Steven Lidofsky, MD, Associate Professor, Medicine & Pharmacology
The hepatitis B X protein in migration and invasion
Hepatocellular carcinoma is a major cause of cancer death worldwide, and its incidence in the U.S. is rising precipitously. Chronic infection with the hepatitis B virus is a well-established risk factor for the development of hepatocellular carcinoma; however, the mechanisms responsible for hepatitis B-mediated carcinogenesis remain unknown. There is mounting evidence that a viral protein, hepatitis Bx (HBx) contributes to the development of hepatic carcinogenesis. HBx appears to have pluripotent functions. In addition to activation of transcription factors, HBx has been shown to stimulate cell migration and invasion, all of which play key roles in cancer biology. Moreover, HBx potentiates cell migration in response to extracellular motogenic stimuli. How this occurs is largely undefined.
Recent observations suggest that HBx increases cell migration and invasion via pathways mediated by Src family tyrosine kinases and the Ca2+-dependent transcription factor NFAT. HBx also increases the amplitude of cell Ca2+ transients elicited by Ca2+-mobilizing hormones. It has also been shown that HBx activates the tyrosine kinase Pyk2, an upstream regulator of Src family kinases, in a Ca2+-dependent manner. These observations raise the possibility that HBx potentiates cellular responses to motogenic stimuli through intracellular Ca2+ mobilization.
Two motogenic stimuli that elicit intracellular Ca2+ mobilization are extracellular matrix components such as hyaluronan, and peptides, such as hepatocyte growth factor (HGF); each has been linked to tumor aggressiveness in hepatocellular carcinoma. Whether HBx potentiates tumor cell migration and invasion in response to such stimuli via Ca2+-dependent mediators defined in other systems has not been examined. To address these issues, Lidofsky will test the following hypothesis: HBx-mediated increases in cell Ca2+ promote cell migration and invasion via activation of Pyk2 and NFAT, and increases in cell Ca2+ combined with the activation of Pyk2 and NFAT potentiate migration and invasion in response to hyaluronan and to HGF.

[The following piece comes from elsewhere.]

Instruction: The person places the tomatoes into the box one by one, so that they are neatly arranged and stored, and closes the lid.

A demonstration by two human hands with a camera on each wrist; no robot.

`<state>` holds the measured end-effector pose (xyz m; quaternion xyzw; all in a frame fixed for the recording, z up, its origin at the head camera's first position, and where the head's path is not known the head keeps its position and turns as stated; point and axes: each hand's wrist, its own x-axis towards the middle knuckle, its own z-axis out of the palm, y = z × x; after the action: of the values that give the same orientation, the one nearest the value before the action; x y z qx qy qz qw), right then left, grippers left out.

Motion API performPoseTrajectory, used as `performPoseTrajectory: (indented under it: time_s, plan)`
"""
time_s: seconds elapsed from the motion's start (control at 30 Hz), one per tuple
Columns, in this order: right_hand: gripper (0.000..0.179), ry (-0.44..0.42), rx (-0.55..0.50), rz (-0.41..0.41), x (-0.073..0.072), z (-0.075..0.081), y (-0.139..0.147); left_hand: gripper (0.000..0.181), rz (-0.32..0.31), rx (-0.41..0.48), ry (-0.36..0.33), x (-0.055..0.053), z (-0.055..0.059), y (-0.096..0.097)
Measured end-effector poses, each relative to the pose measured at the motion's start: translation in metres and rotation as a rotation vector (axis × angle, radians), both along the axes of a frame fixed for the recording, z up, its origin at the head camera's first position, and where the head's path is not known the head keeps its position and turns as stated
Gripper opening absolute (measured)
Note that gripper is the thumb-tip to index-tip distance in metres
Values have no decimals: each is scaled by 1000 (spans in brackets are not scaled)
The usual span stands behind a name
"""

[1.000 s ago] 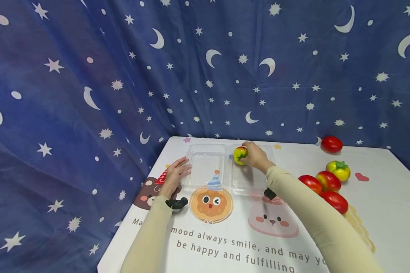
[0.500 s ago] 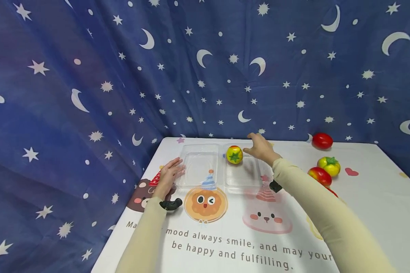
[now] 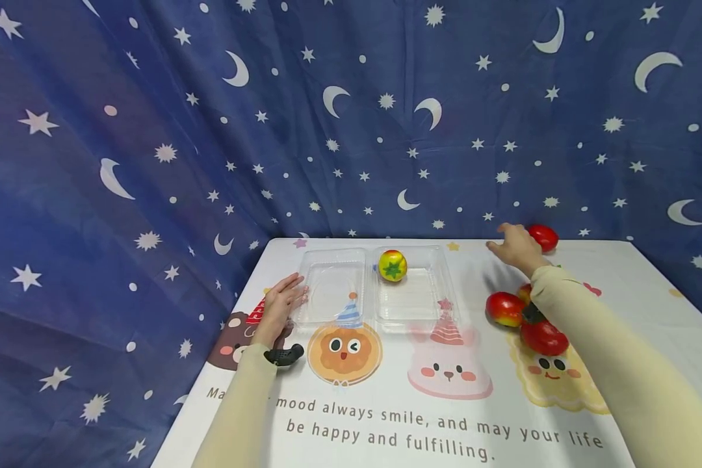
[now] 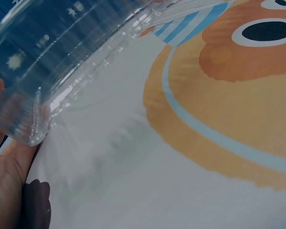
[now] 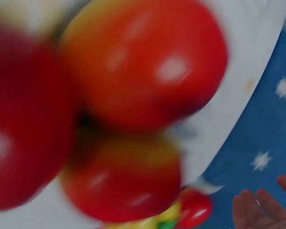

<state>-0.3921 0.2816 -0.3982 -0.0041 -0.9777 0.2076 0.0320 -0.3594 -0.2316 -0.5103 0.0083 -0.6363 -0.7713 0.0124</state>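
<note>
A clear plastic clamshell box (image 3: 412, 299) lies unfolded on the table, its two halves side by side. One yellow-and-red tomato-like fruit (image 3: 392, 266) with a green leafy top sits in the far left corner of the right half. My left hand (image 3: 279, 311) is at the box's left edge with straight fingers. In the left wrist view, part of that hand (image 4: 7, 186) shows behind the clear plastic wall. My right hand (image 3: 517, 248), fingers spread and holding nothing, hovers near a red fruit (image 3: 543, 238) at the back. Below it, red fruits (image 3: 545, 338) cluster, large in the right wrist view.
A printed white cloth (image 3: 386, 448) with cartoon faces and lettering covers the table. Behind it hangs a blue curtain (image 3: 351, 130) with moons and stars. My right forearm (image 3: 602, 351) hides part of the fruit cluster.
My right hand let go of the yellow-and-red fruit in the box's right half, then moved right to the other fruits. The left hand stays at the box. The view has shifted slightly right.
</note>
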Motion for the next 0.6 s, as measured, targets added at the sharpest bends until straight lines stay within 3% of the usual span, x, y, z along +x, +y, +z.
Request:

Chris Holmes, MD, PhD, Assistant Professor, Medicine
Platelet Modulation by Angiogenesis Inhibitors
The induction of angiogenesis is a key mechanism by which neoplastic cells promote continued growth and metastasis. Bevacizumab and thalidomide are new and effective anti-neoplastic agents whose mechanism of action depends, at least in part, on angiogenesis inhibition. A recent surprise was the clinical finding that up to 25% of myeloma patients treated with thalidomide in combination with traditional chemotherapeutic agents developed venous thrombosis. As compelling clinically is a two-fold increased risk of arterial thrombosis (myocardial infarction and cerebrovascular events) seen in patients treated with bevacizumab.
The observation of increased venous and arterial thrombosis in patients treated with the angiogenesis inhibitors thalidomide and bevacizumab suggests an impact on hemostasis and thrombosis pathways by these drugs. Given that 1) platelet activation plays a major role in arterial thrombosis and 2) the primary relevant coagulation surface for venous thrombosis is the activated platelet membrane, the platelet likely serves as a heretofore unrecognized target of angiogenesis inhibitors. Holmes’s translational research project will be the first to evaluate the potentially important interaction between angiogenesis inhibitors and platelet function. Research efforts in the laboratory will focus on the in vitro effect of these drugs on selected parameters of platelet function including platelet activation and procoagulant potential. The in vivo impact on platelet function will be assessed in a translational clinical study of patients initiating treatment with these drugs.